16|After the Storm

134 11 1
                                    

Tak seperti hari kemarin, cahaya matahari pagi itu nampak bersinar cukup terang dan memberikan sedikit kehangatan di tengah dinginnya kota Seoul.

Dari sudut ruang kerjanya, Jaemin dapat melihat rona bahagia terpancar jelas pada wajah anak-anak dengan seragam sekolah berwarna kuning cerah sedang berjalan menyebrangi zebra cross. Mereka terlihat semangat menyambut munculnya sang mentari selepas badai menerjang semalam suntuk.

Jaemin pun juga merasakan antusias yang luar biasa karena hari yang ia tunggu-tunggu semakin dekat. Ia memejamkan mata sejenak, menikmati lantunan musik klasik karya Frédéric Chopin yang berkumandang melalui turntable, ditemani dengan secangkir kopi hangat pada genggaman tangan kanannya.

Rasa antusias dan gugup bercampur menjadi satu, memenuhi rongga dada Jaemin hingga membuatnya kembali membuka mata dan tersenyum tipis.

"I can't wait," gumamnya lirih, sambil menghirup harum aroma kopi hingga kepulan uap menempel pada lensa kacamatanya.

Sesaat ia hendak menyesap minumannya, pintu ruang itu tiba-tiba terbuka dan disusul dengan lengkingan suara sopran dari wanita yang sangat ia kenal.

"Na Jaemin, I'm coming!!"

Jaemin nyaris tersedak begitu dikagetkan suara Charis yang memekakkan telinga. Ia segera menaruh cangkirnya ke atas meja dan berjalan mendekat ke arah  sang tamu dengan tatapan penuh tanya.

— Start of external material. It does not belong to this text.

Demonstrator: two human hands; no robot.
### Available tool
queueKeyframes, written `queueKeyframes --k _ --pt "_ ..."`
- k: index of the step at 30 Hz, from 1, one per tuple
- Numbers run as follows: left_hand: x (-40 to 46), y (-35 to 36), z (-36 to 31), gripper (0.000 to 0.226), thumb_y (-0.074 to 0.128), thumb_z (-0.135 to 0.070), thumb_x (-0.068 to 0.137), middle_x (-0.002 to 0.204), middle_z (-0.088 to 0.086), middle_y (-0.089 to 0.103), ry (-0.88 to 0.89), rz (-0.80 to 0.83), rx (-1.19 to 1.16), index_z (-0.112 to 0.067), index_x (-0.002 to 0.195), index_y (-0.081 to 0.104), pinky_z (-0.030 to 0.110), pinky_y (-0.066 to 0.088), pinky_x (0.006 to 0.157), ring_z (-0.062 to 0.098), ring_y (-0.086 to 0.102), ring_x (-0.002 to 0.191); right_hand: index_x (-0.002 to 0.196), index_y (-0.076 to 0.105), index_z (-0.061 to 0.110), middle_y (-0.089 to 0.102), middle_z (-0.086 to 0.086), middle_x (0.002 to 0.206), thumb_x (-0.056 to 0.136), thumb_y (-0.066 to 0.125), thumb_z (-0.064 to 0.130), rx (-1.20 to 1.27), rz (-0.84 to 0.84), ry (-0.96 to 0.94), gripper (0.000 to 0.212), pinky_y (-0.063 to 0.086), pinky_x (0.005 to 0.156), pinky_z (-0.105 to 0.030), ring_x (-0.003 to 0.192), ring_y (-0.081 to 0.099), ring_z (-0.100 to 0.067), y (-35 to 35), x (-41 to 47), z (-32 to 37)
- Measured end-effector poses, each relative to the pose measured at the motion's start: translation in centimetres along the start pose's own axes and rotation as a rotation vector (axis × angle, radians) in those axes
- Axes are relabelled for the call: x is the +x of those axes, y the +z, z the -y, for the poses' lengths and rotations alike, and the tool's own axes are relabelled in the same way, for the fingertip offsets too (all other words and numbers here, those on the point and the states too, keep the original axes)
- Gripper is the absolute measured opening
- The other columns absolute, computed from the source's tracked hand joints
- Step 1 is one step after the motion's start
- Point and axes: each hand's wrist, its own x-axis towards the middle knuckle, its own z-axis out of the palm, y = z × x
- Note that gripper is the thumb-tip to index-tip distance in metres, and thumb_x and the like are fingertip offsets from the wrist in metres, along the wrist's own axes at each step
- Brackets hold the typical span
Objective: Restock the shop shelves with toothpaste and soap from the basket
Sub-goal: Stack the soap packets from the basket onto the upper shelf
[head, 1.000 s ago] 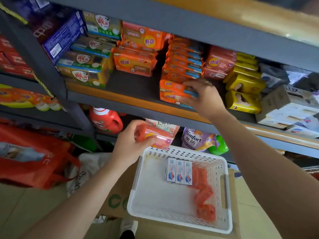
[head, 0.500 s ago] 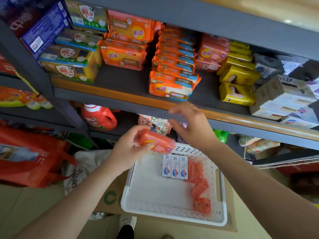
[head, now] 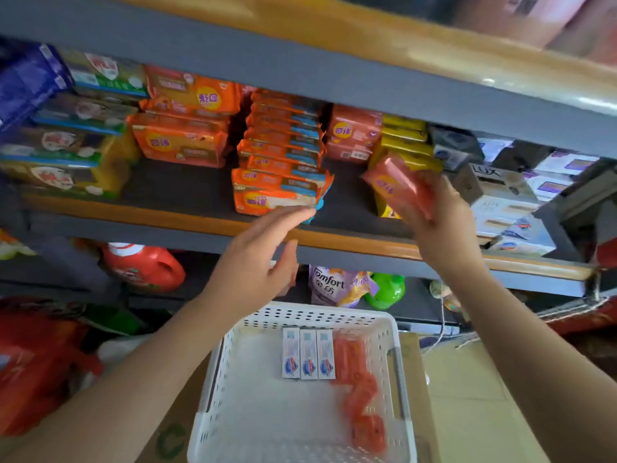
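Observation:
My right hand grips a pink-orange soap pack raised in front of the yellow packs on the middle shelf. My left hand hangs empty with fingers straight, just below the shelf edge under the stack of orange soap packs. Below, a white perforated basket holds three white toothpaste boxes side by side and several orange soap packs along its right side.
The shelf also carries larger orange packs, green-yellow packs at left and white boxed soap at right. A red detergent bottle, a purple Comfort pouch and a green bottle stand underneath. The basket rests on a cardboard box.
The soap pack passed from my left hand to my right hand, which lifted it up and right to the shelf. My left hand let go and straightened its fingers.

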Motion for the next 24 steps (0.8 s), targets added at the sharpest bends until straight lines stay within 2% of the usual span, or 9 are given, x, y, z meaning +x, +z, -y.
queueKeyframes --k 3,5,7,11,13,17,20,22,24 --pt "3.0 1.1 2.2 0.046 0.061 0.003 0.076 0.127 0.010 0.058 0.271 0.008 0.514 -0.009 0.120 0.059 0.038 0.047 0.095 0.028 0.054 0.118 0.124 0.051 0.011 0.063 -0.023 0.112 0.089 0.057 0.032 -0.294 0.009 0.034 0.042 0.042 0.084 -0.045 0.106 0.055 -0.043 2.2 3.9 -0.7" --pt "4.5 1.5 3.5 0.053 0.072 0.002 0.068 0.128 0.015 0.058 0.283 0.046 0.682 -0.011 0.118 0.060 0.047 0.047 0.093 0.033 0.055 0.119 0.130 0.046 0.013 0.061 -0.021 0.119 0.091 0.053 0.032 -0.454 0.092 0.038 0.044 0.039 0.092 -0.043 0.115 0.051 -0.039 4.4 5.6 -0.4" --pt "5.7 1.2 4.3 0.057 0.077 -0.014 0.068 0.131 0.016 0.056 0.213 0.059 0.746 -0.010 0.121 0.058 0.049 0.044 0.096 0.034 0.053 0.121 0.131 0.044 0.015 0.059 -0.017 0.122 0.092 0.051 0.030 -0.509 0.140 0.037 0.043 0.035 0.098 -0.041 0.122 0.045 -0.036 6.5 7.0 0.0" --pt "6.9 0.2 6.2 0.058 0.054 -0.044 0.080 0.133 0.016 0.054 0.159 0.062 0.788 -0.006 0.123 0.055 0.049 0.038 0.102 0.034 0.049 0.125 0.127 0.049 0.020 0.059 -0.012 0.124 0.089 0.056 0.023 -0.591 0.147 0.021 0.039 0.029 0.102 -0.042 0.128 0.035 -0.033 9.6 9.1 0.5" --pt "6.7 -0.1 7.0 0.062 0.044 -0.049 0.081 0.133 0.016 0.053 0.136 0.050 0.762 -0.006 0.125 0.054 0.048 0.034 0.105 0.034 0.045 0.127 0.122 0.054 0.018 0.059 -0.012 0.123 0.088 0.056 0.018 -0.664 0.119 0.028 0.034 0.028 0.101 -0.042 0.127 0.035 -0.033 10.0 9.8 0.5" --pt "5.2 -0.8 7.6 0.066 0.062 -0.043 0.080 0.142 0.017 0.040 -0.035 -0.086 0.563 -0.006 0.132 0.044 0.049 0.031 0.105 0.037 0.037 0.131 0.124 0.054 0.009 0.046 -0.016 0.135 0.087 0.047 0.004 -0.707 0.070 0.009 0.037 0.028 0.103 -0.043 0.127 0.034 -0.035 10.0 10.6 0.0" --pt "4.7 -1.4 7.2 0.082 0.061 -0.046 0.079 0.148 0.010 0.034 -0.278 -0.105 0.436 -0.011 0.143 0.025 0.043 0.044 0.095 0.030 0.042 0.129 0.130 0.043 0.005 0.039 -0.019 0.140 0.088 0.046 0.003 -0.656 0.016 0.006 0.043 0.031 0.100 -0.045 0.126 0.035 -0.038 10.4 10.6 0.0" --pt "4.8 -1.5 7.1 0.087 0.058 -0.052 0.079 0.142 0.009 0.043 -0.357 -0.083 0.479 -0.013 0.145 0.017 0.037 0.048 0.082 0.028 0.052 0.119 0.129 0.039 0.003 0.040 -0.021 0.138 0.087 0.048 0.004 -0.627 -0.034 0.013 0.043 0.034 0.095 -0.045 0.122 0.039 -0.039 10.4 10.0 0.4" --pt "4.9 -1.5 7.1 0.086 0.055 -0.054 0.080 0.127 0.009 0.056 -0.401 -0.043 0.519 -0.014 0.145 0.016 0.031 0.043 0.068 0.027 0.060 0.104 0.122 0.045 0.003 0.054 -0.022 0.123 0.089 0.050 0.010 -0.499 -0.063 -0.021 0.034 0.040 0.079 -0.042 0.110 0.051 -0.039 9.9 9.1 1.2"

Tak biasanya Charis berkunjung ke kantornya sepagi ini, terlebih kondisi wanita itu yang terlihat sangat berbeda dari pertemuan terakhir mereka. Wajahnya nampak berseri-seri, tidak tersirat kesedihan dan rasa lelah pada raut wajah sang puan.

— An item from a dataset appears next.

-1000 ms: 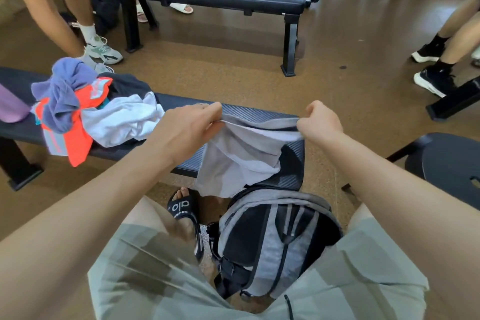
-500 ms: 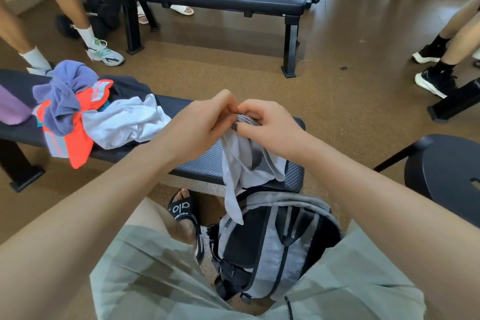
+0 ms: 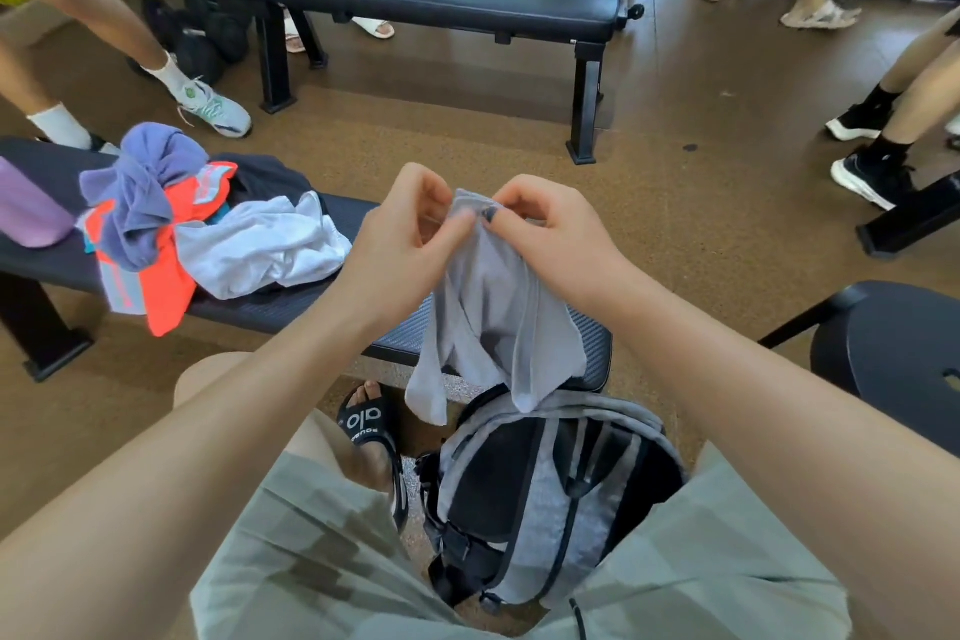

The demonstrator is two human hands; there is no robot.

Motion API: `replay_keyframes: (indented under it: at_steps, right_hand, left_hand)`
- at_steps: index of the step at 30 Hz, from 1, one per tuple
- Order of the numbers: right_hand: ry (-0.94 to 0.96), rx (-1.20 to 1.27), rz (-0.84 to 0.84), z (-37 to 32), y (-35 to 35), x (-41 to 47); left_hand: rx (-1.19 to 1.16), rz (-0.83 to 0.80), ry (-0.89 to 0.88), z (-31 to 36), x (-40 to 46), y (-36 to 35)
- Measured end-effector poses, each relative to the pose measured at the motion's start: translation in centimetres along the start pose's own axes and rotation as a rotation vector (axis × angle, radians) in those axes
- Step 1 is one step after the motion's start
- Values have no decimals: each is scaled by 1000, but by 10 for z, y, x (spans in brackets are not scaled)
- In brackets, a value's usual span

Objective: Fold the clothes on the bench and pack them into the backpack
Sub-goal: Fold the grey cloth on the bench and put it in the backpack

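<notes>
- Head view: left hand (image 3: pixel 410 229) and right hand (image 3: pixel 545 229) close together at centre, fingertips nearly meeting, both pinching the top edge of a grey garment (image 3: pixel 493 307).
- Garment hanging from that pinch, bunched and creased, draped in front of the right end of the tabletop (image 3: pixel 311 307), lower corners dangling just above the backpack (image 3: pixel 545 499).
- Backpack at 6 o'clock on the floor, between the knees, upright, grey and black, top touching or just under the cloth's hem; open or zipped, cannot tell.
- At 9 o'clock, on the tabletop, a loose heap: white top (image 3: pixel 260 250) nearest the hands, orange piece (image 3: pixel 166 276) hanging over the near edge, purple cloth (image 3: pixel 140 192) crumpled on top, dark item (image 3: pixel 260 177) behind.
- Lilac roll (image 3: pixel 28 211) at the far left edge, on the same tabletop, just beside the heap.
- Black sandal (image 3: pixel 371 437) at 7 o'clock, beside the backpack.
- Second bench (image 3: pixel 431 0) at 12 o'clock, well apart, with legs and shoes of other people around it and at 3 o'clock.
- Black stool (image 3: pixel 893 343) at 4 o'clock.
</notes>
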State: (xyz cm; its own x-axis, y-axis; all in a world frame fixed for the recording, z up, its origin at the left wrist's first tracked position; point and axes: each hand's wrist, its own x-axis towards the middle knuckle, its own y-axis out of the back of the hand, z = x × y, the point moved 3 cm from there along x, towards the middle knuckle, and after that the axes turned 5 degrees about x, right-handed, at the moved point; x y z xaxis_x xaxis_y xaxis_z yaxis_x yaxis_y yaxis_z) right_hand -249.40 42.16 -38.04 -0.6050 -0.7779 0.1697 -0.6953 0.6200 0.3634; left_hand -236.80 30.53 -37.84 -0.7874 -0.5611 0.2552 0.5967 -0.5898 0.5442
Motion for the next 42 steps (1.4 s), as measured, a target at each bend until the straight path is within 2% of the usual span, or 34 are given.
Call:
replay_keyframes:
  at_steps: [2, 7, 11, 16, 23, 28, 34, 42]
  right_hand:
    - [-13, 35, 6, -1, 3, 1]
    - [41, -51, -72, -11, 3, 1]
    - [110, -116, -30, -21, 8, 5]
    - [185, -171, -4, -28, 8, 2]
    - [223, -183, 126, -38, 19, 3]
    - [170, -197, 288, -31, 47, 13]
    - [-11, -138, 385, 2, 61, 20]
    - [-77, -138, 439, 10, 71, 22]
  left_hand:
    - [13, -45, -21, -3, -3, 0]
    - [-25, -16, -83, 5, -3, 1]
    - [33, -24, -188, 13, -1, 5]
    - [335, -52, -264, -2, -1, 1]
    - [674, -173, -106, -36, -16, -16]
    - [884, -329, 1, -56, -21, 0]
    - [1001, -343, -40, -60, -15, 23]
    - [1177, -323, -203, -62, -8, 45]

“Tumben datang sepagi ini?” tanya Jaemin seraya mengambil posisi duduk.

Charis tak langsung menyahut dan justru memberikan senyuman lebar hingga kedua matanya menyipit. Hal itu tentu membuat Jaemin sedikit bergidik ngeri melihat respon tak biasa dari sang lawan bicara.

“Kepalamu barusan kebentur tiang, ya?”

“He he … mau minta tolong,” ujar Charis dengan tatapan memohon.

Jaemin berdeham singkat, lalu berdiri dan melangkahkan kaki ke meja kerjanya yang terletak di sisi kanan ruangan.

“Minta tolong apa?” tanyanya tanpa menoleh. Ia raih kembali cangkir berisikan kopi yang sempat ia anggurkan, dan menyesapnya secara perlahan.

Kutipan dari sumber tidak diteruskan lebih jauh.